→ DATA TO PROCESS:

╔══

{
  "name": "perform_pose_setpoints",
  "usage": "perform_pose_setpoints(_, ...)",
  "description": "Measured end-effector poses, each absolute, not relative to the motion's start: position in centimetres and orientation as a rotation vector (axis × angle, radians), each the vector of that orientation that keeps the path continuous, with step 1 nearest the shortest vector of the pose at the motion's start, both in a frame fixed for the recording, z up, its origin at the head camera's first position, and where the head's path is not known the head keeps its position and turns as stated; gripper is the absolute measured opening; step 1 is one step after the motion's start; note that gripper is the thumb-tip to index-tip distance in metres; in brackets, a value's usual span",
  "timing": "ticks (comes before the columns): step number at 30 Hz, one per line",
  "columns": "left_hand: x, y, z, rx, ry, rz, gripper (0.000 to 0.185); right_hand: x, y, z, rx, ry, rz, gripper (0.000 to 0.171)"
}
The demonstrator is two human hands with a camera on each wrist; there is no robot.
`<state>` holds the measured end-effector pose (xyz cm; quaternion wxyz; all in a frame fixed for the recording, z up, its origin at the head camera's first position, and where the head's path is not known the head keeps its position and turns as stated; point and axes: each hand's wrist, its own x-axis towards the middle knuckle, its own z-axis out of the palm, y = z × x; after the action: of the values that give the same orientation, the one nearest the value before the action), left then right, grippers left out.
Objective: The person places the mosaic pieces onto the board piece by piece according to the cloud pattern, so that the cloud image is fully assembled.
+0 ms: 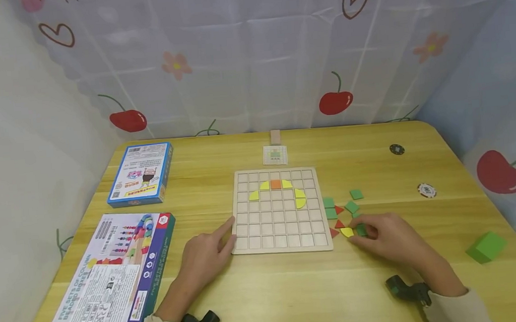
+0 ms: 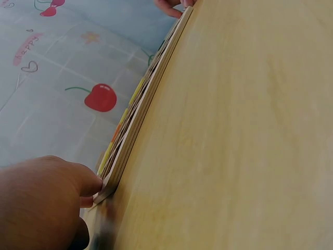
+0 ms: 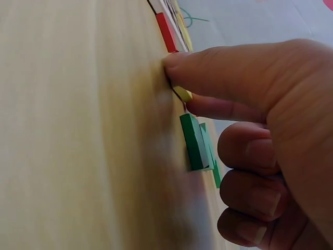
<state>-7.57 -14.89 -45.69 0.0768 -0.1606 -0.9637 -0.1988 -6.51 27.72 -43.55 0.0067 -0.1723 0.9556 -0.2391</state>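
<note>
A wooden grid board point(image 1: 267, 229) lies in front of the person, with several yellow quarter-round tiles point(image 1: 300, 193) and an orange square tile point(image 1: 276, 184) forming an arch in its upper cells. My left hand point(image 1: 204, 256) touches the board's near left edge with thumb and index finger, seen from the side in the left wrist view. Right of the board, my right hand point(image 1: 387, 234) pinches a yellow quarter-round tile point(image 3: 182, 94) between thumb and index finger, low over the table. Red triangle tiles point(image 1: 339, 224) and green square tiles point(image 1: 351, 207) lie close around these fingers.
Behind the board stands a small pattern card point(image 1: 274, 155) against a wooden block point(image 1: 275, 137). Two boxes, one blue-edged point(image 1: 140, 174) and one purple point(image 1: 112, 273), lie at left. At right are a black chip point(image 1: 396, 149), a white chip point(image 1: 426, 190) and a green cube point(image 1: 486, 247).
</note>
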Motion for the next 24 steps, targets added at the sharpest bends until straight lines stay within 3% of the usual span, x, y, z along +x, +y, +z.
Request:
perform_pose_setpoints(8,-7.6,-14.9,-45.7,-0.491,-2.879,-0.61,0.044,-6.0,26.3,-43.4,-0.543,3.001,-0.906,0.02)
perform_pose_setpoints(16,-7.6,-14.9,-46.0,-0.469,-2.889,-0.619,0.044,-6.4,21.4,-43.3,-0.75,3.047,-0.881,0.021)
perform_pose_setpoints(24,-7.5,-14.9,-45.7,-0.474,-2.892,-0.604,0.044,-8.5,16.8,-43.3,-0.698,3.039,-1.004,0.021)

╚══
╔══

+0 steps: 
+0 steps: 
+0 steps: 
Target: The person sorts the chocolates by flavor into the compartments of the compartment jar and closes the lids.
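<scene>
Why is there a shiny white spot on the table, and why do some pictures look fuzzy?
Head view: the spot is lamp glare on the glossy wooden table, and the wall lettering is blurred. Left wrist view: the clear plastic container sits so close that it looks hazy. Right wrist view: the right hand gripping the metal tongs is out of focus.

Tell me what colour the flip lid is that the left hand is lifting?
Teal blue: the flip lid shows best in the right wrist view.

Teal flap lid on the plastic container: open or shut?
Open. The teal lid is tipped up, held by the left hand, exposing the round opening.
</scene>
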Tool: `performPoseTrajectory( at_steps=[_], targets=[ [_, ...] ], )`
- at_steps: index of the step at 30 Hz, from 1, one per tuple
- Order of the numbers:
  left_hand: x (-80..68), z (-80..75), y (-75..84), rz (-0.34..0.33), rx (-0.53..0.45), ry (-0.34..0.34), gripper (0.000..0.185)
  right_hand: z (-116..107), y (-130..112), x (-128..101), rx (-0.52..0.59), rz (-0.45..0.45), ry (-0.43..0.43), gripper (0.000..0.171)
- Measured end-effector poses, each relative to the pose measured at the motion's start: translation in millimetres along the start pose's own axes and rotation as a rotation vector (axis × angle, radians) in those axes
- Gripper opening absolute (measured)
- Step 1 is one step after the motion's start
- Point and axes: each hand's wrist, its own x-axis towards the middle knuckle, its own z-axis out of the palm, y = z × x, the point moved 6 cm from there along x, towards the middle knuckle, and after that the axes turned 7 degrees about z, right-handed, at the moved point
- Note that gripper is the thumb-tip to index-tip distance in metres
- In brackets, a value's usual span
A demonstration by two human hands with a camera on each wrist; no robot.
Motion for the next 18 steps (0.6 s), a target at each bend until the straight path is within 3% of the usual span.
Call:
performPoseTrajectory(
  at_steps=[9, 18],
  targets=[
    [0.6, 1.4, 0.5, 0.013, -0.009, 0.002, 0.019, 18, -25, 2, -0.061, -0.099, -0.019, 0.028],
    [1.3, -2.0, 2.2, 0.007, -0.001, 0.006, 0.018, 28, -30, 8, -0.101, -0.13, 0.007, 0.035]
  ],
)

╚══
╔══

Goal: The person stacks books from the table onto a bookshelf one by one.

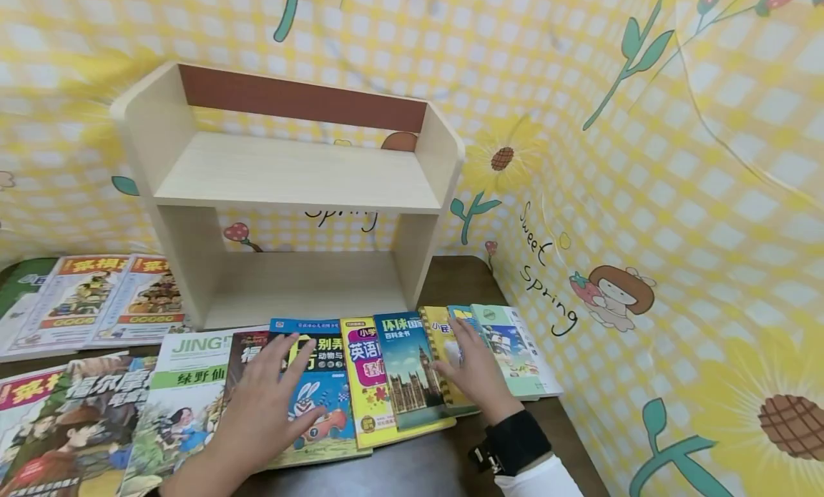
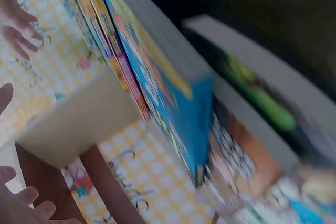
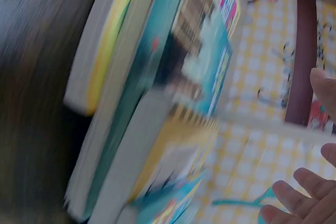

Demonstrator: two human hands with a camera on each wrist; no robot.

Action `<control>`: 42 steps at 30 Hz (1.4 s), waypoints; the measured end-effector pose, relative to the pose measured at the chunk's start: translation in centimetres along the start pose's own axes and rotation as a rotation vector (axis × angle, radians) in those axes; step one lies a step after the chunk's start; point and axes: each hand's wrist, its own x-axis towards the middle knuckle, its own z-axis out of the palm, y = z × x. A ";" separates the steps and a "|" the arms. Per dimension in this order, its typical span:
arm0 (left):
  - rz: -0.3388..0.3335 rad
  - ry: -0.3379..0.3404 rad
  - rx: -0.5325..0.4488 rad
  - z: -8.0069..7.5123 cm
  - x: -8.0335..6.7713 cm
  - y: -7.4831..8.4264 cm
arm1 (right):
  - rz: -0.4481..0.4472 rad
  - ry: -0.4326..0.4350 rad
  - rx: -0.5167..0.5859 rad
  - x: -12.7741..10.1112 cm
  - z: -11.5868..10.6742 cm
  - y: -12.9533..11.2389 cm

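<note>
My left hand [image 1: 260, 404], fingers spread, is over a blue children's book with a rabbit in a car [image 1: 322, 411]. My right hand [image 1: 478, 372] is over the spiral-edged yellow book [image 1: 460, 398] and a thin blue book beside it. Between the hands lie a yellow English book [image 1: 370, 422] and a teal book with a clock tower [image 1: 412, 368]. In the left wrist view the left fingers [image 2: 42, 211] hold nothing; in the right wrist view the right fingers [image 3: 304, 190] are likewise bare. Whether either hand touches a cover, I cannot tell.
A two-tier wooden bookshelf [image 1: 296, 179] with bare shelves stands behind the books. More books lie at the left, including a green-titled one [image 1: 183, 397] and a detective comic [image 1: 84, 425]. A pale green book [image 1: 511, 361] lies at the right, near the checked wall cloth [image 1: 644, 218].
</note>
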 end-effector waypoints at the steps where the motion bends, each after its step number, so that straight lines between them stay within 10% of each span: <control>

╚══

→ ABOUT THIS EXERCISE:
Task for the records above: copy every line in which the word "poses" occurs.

→ SOLUTION TO THE EXERCISE:
  "description": "Measured end-effector poses, each absolute, not relative to the motion's start: position in centimetres and orientation as a rotation vector (axis × angle, radians), each the vector of that orientation that keeps the path continuous, with step 1 nearest the shortest vector of the pose at the motion's start, both in a frame fixed for the recording, z up, its origin at the head camera's first position, and where the head's path is not known the head keeps its position and turns as stated; gripper is the absolute measured opening; step 1 is one step after the motion's start; note that gripper is the thumb-tip to index-tip distance in metres; in brackets, a value's usual span",
- Measured end-effector poses, each relative to the pose measured at the motion's start: translation in millimetres along the start pose's own axes and rotation as a rotation vector (axis × angle, radians) in those axes

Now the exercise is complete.